▸ PROBLEM REQUIREMENTS
Each line in the material below, starting at the one that contains "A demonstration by" and ending at the one that contains "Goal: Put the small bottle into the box", should be repeated exactly; the pictures should not.

□ □ □ □ □

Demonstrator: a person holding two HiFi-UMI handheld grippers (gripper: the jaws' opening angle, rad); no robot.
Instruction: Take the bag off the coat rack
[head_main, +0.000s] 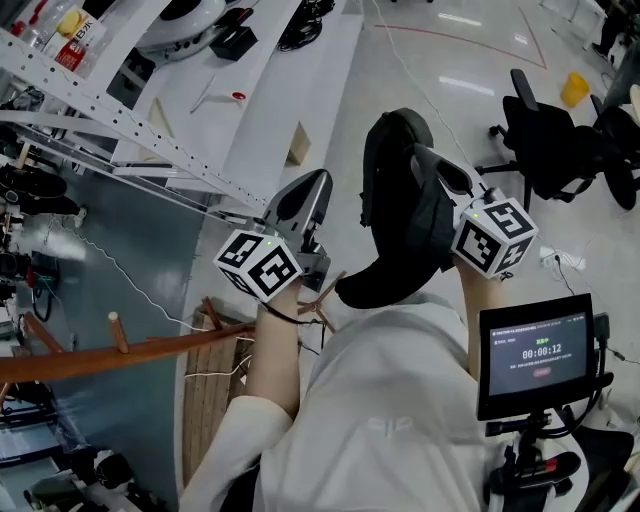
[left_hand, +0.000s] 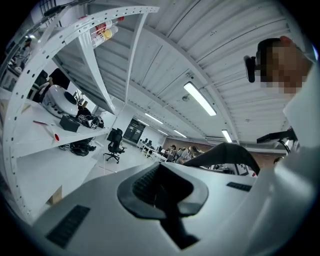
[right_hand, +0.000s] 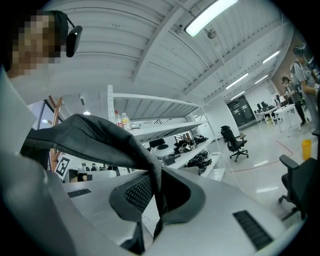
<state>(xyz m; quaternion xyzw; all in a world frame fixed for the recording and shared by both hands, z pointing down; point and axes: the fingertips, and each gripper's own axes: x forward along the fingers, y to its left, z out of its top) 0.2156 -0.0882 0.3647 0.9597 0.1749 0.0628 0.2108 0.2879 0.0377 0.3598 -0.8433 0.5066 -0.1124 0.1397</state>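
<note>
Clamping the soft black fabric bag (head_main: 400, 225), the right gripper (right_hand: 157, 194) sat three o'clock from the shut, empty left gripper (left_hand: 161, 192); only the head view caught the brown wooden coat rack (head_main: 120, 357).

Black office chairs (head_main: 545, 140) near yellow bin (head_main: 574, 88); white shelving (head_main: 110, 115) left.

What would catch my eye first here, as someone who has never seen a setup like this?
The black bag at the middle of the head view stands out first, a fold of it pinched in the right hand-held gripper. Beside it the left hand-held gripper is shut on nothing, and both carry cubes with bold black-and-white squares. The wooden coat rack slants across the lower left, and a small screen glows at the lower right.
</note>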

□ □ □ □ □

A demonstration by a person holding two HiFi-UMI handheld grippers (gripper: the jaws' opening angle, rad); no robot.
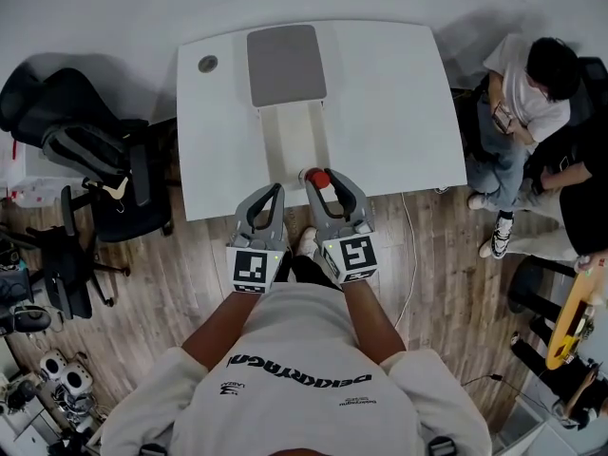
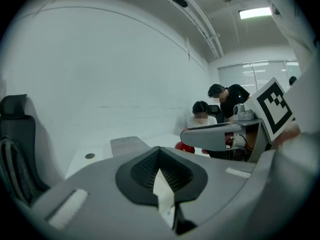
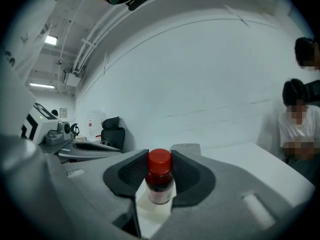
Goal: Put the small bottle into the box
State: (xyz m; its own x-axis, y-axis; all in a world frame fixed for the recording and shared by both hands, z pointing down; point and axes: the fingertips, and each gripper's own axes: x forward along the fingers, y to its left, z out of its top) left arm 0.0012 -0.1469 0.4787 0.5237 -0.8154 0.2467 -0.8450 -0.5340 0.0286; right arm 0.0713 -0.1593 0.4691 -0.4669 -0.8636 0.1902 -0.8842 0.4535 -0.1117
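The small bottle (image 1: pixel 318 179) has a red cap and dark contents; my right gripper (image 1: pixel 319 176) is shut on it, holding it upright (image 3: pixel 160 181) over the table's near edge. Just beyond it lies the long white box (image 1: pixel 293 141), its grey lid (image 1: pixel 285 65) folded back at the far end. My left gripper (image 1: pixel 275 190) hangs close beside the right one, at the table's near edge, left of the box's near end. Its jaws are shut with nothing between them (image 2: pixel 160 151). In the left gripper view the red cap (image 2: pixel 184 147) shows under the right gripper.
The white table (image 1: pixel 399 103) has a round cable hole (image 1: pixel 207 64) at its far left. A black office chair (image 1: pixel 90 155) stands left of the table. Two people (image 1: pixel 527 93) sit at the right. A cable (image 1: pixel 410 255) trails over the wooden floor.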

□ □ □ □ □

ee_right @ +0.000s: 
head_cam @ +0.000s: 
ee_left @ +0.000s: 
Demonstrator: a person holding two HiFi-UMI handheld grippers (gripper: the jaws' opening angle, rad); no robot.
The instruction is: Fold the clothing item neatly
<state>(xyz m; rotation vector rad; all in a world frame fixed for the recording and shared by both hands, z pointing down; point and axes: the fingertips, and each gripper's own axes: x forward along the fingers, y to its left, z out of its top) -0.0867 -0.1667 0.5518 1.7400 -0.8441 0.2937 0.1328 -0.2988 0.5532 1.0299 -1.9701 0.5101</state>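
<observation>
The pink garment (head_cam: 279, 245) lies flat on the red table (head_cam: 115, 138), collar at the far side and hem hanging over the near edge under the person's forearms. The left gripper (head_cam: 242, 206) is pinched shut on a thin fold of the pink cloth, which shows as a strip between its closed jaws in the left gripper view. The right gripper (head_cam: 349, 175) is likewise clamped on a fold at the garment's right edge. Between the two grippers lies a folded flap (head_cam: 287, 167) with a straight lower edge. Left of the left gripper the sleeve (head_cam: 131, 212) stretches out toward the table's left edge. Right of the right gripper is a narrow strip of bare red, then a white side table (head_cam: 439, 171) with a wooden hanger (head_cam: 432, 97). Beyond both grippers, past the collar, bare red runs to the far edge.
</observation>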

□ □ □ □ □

▸ ANSWER TO THE EXERCISE
A demonstration by a person holding two HiFi-UMI handheld grippers (gripper: the jaws' opening angle, rad); no robot.
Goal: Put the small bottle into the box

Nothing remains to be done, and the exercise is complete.